Your response should contain each line of the data that includes "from".

[Information shown]
-*-

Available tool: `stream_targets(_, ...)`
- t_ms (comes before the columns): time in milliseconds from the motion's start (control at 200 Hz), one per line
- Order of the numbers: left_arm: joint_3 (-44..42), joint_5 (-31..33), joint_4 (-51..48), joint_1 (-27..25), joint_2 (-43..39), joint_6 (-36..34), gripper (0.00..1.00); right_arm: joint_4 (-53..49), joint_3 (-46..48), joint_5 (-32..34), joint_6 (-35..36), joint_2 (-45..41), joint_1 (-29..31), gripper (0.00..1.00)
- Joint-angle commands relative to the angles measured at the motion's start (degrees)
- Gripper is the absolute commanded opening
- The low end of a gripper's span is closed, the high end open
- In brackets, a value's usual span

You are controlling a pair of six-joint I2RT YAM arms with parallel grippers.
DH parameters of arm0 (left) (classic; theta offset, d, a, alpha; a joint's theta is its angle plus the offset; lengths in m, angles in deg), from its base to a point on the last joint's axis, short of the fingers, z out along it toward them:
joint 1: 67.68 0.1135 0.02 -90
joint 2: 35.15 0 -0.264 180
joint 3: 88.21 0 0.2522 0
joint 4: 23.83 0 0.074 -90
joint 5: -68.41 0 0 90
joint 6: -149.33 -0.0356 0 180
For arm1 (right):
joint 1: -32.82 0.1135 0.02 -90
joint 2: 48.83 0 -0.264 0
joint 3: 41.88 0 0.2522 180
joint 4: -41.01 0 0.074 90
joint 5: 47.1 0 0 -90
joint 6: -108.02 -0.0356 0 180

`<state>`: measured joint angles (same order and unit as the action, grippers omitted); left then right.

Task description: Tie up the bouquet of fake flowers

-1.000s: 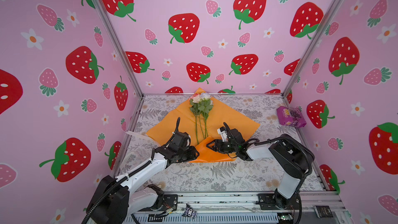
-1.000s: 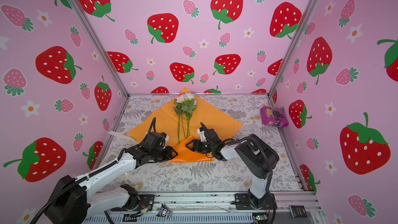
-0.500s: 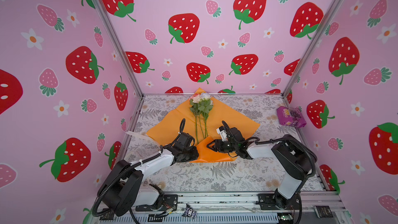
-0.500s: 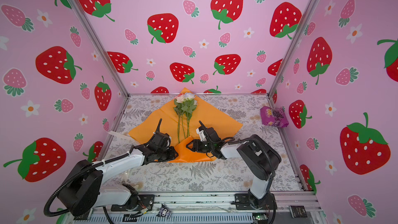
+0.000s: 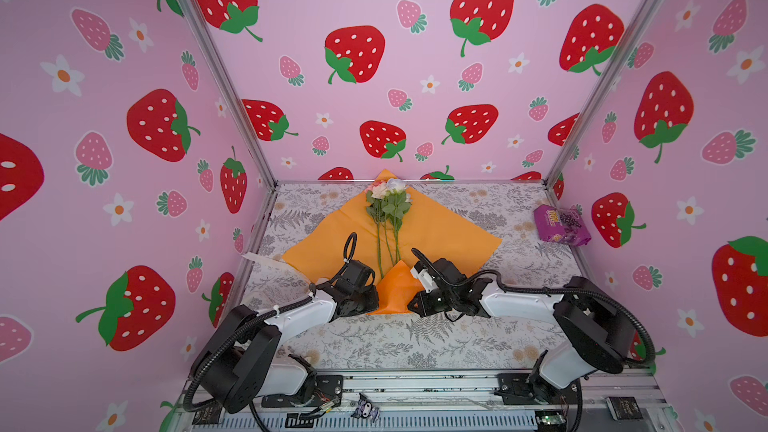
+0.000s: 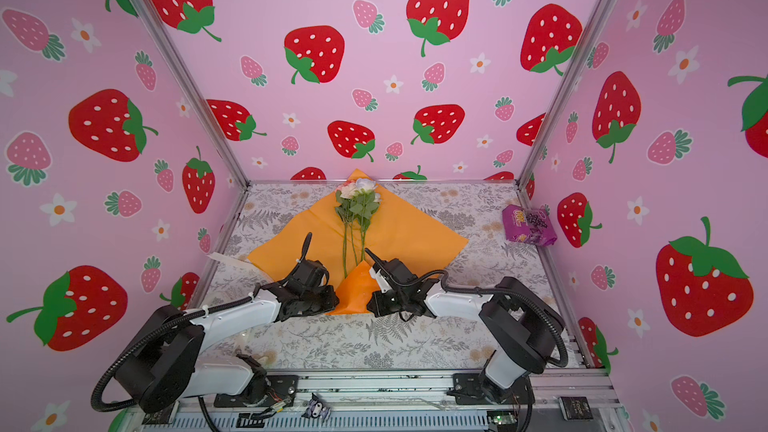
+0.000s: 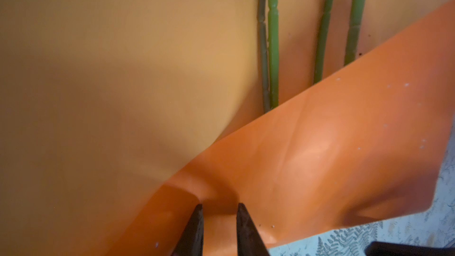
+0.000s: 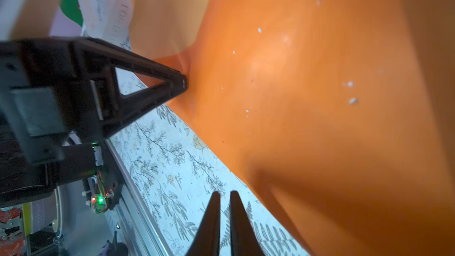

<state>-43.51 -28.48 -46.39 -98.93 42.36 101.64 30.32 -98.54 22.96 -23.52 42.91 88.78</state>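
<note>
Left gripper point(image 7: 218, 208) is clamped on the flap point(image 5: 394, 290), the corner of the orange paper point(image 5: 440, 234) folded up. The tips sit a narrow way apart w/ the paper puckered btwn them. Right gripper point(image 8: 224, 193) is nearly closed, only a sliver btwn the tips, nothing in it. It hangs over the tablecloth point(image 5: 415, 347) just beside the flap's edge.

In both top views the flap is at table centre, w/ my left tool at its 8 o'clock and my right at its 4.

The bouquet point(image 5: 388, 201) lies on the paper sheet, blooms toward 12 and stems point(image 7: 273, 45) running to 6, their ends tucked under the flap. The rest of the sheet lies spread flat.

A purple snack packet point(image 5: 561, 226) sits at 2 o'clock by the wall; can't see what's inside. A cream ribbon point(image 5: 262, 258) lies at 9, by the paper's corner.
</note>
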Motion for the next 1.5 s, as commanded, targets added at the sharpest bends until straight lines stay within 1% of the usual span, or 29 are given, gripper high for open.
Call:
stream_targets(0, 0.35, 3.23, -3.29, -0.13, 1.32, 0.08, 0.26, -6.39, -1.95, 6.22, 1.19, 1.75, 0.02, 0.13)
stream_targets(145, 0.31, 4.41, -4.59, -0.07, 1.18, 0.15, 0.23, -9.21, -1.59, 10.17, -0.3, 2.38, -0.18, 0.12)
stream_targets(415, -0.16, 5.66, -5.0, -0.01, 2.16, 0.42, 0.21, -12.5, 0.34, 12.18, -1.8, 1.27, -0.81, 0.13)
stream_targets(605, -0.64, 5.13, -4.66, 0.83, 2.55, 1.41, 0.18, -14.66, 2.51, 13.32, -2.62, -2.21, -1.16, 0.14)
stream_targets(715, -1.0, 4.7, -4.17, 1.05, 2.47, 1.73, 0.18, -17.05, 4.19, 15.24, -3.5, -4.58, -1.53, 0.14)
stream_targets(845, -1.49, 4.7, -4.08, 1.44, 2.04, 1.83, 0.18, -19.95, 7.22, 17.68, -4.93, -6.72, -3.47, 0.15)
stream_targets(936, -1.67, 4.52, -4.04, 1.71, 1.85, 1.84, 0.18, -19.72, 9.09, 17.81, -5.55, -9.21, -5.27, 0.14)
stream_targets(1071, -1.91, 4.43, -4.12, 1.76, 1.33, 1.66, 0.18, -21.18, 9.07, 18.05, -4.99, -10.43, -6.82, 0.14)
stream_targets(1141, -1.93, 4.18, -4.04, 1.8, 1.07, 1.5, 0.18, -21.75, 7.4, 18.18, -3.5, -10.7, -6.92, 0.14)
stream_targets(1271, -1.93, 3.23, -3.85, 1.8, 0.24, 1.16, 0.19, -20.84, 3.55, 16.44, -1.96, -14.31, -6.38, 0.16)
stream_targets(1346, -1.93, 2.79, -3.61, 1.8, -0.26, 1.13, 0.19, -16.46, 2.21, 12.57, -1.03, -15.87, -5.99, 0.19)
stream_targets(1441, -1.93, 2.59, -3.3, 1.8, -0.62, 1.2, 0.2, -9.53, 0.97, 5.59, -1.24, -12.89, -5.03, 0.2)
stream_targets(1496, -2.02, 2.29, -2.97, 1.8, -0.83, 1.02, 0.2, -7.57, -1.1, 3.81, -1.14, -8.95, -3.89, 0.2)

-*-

[Answer below]
- t_ms (comes before the columns): time in milliseconds from the motion's start (control at 200 Hz), one per line
DH parameters of arm0 (left) (classic; theta offset, d, a, alpha; a joint's theta is its angle plus the offset; lengths in m, angles in deg), from its base to a point on the last joint's axis, short of the fingers, z out along it toward them:

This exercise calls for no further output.